■ Exercise description ■
In the entries below, which lines run from the one containing "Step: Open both" to the one containing "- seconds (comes"? Copy exactly those lines, ends included, and no others.

START Exercise data

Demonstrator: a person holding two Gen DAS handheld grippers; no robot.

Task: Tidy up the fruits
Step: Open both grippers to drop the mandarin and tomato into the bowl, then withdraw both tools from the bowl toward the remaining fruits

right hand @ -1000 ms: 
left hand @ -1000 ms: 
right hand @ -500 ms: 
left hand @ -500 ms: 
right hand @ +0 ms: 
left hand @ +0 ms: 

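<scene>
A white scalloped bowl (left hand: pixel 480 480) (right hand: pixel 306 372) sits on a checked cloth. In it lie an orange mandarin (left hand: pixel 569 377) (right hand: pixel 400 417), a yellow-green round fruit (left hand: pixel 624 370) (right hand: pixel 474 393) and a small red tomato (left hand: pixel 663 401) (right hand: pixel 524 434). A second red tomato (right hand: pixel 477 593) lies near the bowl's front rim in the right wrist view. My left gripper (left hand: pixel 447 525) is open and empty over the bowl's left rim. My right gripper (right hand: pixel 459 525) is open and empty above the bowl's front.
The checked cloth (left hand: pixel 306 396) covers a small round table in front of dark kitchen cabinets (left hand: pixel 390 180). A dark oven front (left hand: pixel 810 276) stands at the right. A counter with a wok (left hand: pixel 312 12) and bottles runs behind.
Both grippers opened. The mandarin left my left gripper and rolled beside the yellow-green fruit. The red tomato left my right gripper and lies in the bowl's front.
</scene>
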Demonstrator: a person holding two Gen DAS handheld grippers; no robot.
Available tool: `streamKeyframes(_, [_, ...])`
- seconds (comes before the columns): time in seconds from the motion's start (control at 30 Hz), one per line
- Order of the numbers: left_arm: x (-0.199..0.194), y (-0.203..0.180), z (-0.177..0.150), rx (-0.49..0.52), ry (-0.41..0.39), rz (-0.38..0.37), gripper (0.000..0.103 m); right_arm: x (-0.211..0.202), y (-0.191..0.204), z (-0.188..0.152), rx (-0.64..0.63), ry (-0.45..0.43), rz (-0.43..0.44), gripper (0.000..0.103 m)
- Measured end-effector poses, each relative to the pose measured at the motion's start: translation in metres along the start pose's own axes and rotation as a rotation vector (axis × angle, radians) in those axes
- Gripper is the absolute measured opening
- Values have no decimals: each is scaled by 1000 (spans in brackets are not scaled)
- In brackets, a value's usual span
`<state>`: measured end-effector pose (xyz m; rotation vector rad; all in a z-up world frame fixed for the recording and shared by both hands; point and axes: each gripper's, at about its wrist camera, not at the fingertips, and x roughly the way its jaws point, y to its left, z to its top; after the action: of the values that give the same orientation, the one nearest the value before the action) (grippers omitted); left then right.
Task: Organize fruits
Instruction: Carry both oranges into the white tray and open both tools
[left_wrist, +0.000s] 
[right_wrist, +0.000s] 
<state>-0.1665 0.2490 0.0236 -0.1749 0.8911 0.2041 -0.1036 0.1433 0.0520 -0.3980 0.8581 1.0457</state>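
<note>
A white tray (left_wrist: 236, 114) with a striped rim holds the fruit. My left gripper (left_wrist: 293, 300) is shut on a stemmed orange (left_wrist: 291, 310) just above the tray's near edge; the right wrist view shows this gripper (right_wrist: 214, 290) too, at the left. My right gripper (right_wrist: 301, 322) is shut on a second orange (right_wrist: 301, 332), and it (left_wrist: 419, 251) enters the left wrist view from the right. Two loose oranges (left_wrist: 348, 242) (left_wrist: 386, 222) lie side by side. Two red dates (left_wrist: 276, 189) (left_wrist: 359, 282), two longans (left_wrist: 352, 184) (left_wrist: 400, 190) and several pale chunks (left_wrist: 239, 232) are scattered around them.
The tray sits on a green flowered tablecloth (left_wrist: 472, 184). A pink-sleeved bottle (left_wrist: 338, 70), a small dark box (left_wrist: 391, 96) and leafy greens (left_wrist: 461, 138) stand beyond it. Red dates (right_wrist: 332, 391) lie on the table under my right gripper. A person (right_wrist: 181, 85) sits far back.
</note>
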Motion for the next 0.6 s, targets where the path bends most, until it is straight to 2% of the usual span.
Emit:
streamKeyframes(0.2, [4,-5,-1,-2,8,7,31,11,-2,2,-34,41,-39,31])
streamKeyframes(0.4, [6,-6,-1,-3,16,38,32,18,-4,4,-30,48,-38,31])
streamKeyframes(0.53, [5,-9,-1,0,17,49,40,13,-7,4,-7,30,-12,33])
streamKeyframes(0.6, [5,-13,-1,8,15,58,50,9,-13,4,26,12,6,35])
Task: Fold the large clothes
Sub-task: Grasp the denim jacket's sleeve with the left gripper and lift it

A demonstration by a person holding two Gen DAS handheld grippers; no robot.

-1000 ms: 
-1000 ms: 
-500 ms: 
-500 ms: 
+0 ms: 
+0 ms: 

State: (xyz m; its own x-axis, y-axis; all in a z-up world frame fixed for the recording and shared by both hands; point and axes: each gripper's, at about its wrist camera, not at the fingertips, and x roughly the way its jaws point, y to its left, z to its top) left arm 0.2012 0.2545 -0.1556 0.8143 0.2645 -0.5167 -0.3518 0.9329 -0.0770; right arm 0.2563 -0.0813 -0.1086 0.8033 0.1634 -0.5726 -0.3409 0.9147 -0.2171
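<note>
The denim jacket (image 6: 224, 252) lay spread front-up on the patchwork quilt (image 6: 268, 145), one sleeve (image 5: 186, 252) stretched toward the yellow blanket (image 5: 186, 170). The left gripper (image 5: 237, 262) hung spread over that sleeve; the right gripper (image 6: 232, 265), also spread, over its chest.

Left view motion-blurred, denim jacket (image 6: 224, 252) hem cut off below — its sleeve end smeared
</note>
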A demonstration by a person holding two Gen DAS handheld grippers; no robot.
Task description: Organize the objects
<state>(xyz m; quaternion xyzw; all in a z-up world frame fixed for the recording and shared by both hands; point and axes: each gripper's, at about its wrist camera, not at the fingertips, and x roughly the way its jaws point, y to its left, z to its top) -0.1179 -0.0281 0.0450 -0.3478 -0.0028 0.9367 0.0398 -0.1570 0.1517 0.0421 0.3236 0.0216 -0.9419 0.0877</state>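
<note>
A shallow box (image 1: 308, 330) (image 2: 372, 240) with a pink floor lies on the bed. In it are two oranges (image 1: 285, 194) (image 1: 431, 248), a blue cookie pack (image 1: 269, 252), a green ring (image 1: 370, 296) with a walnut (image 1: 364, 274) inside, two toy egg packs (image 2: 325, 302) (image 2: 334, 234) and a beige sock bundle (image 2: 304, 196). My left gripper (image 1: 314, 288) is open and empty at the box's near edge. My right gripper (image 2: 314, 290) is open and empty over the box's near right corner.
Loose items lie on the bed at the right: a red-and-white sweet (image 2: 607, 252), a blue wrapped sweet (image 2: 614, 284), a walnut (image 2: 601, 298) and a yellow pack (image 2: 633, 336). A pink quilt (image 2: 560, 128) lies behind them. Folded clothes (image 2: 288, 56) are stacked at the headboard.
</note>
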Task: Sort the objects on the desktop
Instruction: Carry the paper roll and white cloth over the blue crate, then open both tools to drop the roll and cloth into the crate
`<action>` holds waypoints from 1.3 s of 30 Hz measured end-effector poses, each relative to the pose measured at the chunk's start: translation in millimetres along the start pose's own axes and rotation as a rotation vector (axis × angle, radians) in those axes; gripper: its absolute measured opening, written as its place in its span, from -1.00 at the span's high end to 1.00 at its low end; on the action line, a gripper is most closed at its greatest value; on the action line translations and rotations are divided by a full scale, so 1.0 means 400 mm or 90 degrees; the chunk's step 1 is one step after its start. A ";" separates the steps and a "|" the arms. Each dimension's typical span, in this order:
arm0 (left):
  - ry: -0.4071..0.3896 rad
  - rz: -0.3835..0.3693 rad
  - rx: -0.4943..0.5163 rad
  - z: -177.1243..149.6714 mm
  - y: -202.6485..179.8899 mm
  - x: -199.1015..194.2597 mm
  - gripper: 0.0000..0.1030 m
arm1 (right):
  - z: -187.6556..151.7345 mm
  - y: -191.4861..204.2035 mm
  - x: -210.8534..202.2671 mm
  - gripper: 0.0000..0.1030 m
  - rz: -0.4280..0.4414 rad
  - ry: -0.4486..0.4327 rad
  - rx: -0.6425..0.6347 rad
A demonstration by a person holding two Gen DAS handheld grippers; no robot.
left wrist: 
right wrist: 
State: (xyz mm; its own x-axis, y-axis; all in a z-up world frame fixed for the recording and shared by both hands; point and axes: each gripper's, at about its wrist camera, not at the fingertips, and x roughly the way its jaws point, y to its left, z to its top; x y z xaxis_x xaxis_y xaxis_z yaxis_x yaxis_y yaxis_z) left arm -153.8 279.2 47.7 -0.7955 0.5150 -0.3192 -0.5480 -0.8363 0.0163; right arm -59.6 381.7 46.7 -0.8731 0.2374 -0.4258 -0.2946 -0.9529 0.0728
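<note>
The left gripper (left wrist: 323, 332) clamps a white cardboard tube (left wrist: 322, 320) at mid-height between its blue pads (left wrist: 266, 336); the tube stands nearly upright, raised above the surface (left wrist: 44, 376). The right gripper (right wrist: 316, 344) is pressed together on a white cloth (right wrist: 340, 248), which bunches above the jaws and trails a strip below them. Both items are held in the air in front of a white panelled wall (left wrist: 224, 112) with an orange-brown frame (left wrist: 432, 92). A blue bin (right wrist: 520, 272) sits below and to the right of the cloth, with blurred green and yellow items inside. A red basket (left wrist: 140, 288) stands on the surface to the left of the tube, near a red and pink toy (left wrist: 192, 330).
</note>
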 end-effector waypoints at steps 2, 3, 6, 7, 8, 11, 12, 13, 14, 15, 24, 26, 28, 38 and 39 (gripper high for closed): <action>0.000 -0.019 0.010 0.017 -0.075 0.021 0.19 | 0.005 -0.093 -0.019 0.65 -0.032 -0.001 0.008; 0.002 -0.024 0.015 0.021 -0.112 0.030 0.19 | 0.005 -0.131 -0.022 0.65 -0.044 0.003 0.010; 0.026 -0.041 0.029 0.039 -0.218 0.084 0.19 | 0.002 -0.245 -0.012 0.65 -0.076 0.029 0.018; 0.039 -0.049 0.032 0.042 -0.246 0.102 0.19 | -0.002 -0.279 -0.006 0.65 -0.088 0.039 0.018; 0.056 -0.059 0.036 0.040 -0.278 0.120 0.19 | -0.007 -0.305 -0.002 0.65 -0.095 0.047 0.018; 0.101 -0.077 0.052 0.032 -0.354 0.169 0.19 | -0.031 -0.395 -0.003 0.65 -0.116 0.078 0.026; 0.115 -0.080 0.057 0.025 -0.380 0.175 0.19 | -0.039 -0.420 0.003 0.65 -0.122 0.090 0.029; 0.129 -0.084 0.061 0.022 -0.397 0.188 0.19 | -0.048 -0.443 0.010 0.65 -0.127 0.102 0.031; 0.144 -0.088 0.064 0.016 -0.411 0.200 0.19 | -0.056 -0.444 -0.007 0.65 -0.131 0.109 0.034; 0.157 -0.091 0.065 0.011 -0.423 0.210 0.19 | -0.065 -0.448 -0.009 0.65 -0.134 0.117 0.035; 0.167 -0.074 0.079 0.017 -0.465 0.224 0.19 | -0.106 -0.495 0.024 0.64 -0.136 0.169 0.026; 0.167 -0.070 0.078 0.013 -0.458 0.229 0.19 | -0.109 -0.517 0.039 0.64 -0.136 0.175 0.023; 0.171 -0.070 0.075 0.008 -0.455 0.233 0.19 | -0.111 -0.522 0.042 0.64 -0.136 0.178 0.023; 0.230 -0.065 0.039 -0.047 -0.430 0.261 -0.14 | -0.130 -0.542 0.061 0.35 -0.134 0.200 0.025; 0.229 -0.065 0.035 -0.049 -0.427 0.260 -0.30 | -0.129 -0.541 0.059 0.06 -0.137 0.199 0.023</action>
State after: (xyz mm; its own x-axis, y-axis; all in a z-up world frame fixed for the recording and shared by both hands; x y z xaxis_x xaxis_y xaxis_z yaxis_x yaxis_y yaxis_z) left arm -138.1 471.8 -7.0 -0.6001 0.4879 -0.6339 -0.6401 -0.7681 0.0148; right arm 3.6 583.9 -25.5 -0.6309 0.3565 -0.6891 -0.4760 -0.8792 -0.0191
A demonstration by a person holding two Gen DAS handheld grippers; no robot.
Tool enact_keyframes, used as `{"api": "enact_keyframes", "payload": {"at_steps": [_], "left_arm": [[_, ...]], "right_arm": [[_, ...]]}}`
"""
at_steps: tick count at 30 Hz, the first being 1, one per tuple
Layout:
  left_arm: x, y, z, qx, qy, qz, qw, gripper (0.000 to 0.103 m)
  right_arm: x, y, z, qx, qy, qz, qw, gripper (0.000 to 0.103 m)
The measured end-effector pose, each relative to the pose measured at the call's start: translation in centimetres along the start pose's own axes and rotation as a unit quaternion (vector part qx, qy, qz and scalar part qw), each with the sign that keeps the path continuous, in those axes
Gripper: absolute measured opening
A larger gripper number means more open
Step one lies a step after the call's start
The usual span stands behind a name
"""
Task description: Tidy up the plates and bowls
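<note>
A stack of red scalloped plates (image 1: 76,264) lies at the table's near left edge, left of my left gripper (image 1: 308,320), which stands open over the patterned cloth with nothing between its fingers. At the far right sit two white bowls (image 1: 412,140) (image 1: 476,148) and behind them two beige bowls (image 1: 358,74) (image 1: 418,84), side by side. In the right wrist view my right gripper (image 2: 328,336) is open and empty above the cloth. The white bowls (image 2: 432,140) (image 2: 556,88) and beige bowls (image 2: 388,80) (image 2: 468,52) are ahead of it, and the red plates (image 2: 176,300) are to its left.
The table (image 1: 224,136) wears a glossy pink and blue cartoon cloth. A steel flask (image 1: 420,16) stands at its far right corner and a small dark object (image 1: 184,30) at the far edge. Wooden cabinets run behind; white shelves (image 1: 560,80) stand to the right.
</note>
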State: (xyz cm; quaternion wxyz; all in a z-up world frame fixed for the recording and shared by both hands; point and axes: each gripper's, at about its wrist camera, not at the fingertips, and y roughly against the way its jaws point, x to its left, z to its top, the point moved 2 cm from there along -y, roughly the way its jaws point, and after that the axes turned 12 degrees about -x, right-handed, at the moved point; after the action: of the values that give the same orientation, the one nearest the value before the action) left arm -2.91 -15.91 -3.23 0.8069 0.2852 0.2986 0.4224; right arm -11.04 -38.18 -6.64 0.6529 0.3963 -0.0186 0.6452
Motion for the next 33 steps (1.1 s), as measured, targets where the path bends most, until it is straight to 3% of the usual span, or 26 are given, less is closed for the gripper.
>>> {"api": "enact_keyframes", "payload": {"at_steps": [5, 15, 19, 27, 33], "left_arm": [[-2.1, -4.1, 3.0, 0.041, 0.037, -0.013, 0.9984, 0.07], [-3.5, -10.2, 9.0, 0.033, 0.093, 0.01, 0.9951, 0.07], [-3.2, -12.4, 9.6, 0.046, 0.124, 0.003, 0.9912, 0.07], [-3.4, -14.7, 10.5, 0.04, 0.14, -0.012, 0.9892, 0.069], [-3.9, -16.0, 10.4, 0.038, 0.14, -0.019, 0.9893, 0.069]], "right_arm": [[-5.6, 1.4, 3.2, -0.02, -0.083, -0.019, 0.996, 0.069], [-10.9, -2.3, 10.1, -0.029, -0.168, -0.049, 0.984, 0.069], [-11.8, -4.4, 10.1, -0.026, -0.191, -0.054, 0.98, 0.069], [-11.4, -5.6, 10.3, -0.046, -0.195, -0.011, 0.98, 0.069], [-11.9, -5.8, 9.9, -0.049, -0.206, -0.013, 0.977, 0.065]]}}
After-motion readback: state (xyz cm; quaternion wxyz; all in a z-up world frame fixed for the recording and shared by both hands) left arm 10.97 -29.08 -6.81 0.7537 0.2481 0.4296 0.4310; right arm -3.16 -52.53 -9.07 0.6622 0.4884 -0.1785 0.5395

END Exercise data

■ Your solution ■
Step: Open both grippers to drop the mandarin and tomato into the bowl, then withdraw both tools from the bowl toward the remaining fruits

right hand @ -1000 ms: 
left hand @ -1000 ms: 
right hand @ -500 ms: 
left hand @ -500 ms: 
right hand @ +0 ms: 
left hand @ +0 ms: 

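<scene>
A white scalloped bowl (left hand: pixel 480 480) (right hand: pixel 306 372) sits on a checked cloth. In it lie an orange mandarin (left hand: pixel 569 377) (right hand: pixel 400 417), a yellow-green round fruit (left hand: pixel 624 370) (right hand: pixel 474 393) and a small red tomato (left hand: pixel 663 401) (right hand: pixel 524 434). A second red tomato (right hand: pixel 477 593) lies near the bowl's front rim in the right wrist view. My left gripper (left hand: pixel 447 525) is open and empty over the bowl's left rim. My right gripper (right hand: pixel 459 525) is open and empty above the bowl's front.
The checked cloth (left hand: pixel 306 396) covers a small round table in front of dark kitchen cabinets (left hand: pixel 390 180). A dark oven front (left hand: pixel 810 276) stands at the right. A counter with a wok (left hand: pixel 312 12) and bottles runs behind.
Both grippers opened. The mandarin left my left gripper and rolled beside the yellow-green fruit. The red tomato left my right gripper and lies in the bowl's front.
</scene>
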Demonstrator: a person holding two Gen DAS handheld grippers; no robot.
Available tool: `streamKeyframes(_, [_, ...])`
- seconds (comes before the columns): time in seconds from the motion's start (control at 30 Hz), one per line

The answer given here is complete.